Tuesday, June 22, 2010
We saw the family truckster on the way up...we knew it was going to be a good weekend after that.
BS'n with Doug and Eric O.
The start of the 70+ strong elite field. Brendan's thinkin', "is that all you guys got for me?"
Afton…one of my favorite race courses. You’re either going up or down at Afton, and when you’re going down, it’s usually fast and can be pretty technical at times, so there’s not much opportunity for recovery. No less than 73 elite men toed the line at the start. I had, by my standards, a great start sitting 4th wheel after the initial climb and ended up 5th wheel going into the woods. It was at about that time that I realized I was going to have an average day. During the first few miles, whenever the trail opened up I got passed by one or two others. This continued for a short while until I finally recovered a little and was able to settle into a somewhat comfortable rhythm. At that point I was riding somewhere at the bottom end of the top ten.
During the 2nd and 3rd laps, I could see Eric Oftedahl and Garrett Kuzzy duking it out behind me on some of the portions of the course that doubled back on itself. I think at this point I was sitting around 8th or 9th maybe. So my goal at the time was to keep both of them behind me. As we progressed through laps 2 and 3, I was beginning to suffer on a couple of the steeper climbs, especially Shady Lane. In the past it had always been pretty easy to middle ring the climb, but for whatever reason, it was a struggle this time around. I persisted with the middle ring, turning a slower than normal cadence. In hindsight, probably not the best thing as pushing a lower cadence tends to sap the strength out of my legs.
During lap 3, I began to succumb to my suffering, Eric and Garrett were closing in on me. Garrett eventually caught up to me and settled in on my wheel. At the time, I had no idea who he was, I had never seen nor heard of him. So I had no knowledge of any potential weaknesses to exploit. As we rode along, Eric looked like he was beginning to fade, and Garrett was showing no signs of tiring. About halfway through lap 3, Garrett went around me and left me for the buzzards. I had no response for him and all that I could do was watch him ride away from me like I was standing still.

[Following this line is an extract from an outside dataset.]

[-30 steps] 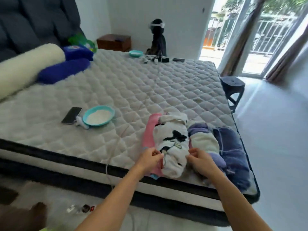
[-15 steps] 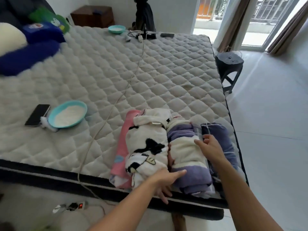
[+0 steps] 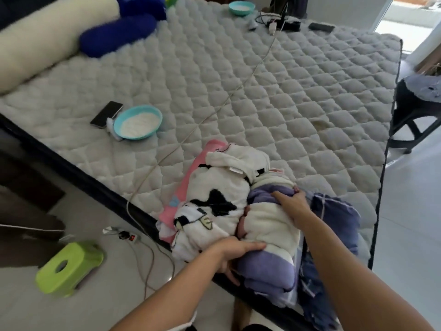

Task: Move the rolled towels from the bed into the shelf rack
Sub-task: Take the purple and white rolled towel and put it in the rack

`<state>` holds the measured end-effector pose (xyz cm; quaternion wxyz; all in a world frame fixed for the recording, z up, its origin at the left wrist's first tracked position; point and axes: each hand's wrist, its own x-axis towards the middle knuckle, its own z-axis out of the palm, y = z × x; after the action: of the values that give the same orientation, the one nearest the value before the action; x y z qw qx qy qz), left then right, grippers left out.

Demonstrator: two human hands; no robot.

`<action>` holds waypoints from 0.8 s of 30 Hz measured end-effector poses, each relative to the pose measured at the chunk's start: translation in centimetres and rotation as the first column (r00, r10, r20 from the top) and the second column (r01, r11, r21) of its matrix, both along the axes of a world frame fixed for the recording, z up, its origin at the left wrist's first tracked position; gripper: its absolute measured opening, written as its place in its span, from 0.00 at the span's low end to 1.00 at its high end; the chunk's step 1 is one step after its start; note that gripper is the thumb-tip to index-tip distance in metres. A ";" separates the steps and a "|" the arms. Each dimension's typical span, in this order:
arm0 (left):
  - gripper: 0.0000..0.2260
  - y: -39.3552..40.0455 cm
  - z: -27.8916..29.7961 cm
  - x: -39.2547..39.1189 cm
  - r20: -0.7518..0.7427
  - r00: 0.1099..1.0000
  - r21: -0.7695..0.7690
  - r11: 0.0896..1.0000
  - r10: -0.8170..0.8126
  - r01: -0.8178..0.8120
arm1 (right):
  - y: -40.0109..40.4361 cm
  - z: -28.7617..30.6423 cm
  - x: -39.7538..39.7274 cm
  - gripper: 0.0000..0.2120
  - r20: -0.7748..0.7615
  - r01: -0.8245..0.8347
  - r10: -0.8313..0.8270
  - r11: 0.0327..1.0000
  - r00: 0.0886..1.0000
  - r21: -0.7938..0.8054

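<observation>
Several rolled towels lie side by side at the near corner of the bed (image 3: 238,80). From the left: a pink towel (image 3: 188,185), a white towel with black patches (image 3: 214,187), a purple and white towel (image 3: 269,223), and a dark blue towel (image 3: 338,218). My left hand (image 3: 232,255) grips the near end of the purple and white towel. My right hand (image 3: 292,201) presses on its far end, fingers curled over the purple part. No shelf rack is in view.
A teal bowl of white powder (image 3: 138,122) and a black phone (image 3: 106,111) lie on the mattress at left. A white cable (image 3: 214,108) runs across the bed to a power strip (image 3: 126,235) on the floor. A green stool (image 3: 69,267) stands at left, a dark stool (image 3: 420,101) at right.
Both hands left the white and black towel and moved right onto the purple and white towel, taking hold of its two ends. The view dropped closer to the bed corner.
</observation>
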<state>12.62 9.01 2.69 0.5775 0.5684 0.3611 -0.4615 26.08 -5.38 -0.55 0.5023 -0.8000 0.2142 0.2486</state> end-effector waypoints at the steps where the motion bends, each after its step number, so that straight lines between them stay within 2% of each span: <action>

For the rest of lap 3, I was pretty much in survival mode. The heat was starting to get to me a little and my legs felt like crap when the trail turned skyward. At the beginning of lap 4, I noticed some heavy clouds starting to roll in and the temperature had dropped about 10° over the course of about 5 minutes. I felt this sudden burst of energy, it felt like all of the fatigue in my legs had been flushed…sweet! I increased the effort with the hope of catching and passing somebody, which I did. Unfortunately it was Sam O, standing on the side of the trail fixing a flat. It’s too bad as he was having a pretty stellar race. I think that he was sitting in a pretty solid 2nd place at the time that he flatted. I felt pretty bad for him, but that’s an unfortunate part of racing sometimes. His flat provided even more motivation for me, I didn’t want to get caught and re-passed by him.
Cresting one of the many climbs on the course with an angry pair of legs.
During the latter part of lap 4, the lapped traffic from the Comp race was getting pretty thick and it was staring to sprinkle a little. I ended up in 7th overall, about 90 seconds behind Garrett and about 40 seconds ahead of Sam O. After realizing the quality of the field, I was pretty content with the result. There were a lot of fast guys, Brendan as always, Doug, Jesse, McBurney had a great race. Tad Elliott, I think he is a U23 national cross and mountain bike champion. I talked to Eric O after the race and he told me that Garrett was on the 2008 Olympic Nordic Ski team. So yeah, there were a lot of big engines in the field.
Julie cresting one of the many climbs on the course…she had very angry legs too. She really did have a good time, she just didn’t know it at the time.
Julie’s race….another story. This was her first big race as a Cat 1 and I can only imagine the intimidation as she lined up with the other elite women, which included national caliber pro Jenna Rinehart. Afton is one of the most difficult race courses in the Midwest. The severity of the climbs and the sometimes technical nature of the trails can be challenging for just about all of us. The Minnesota series implemented a new rule this year, that all lapped riders would be pulled from the race. During the latter part of her race, she got lapped by Jenna and as Jenna passed, Julie told Jenna that she had never been happier about being lapped. Jenna had a big enough lead that she slowed and introduced herself to Julie and chatted it up for a few seconds. It’s things like that and racing mostly in the local scene, that makes Jenna a great ambassador for the women’s side of mountain bike racing in the Midwest. Jenna has the potential to make a career out of mountain bike racing, but instead chooses to keep it local and primarily race the Minnesota series. Good stuff.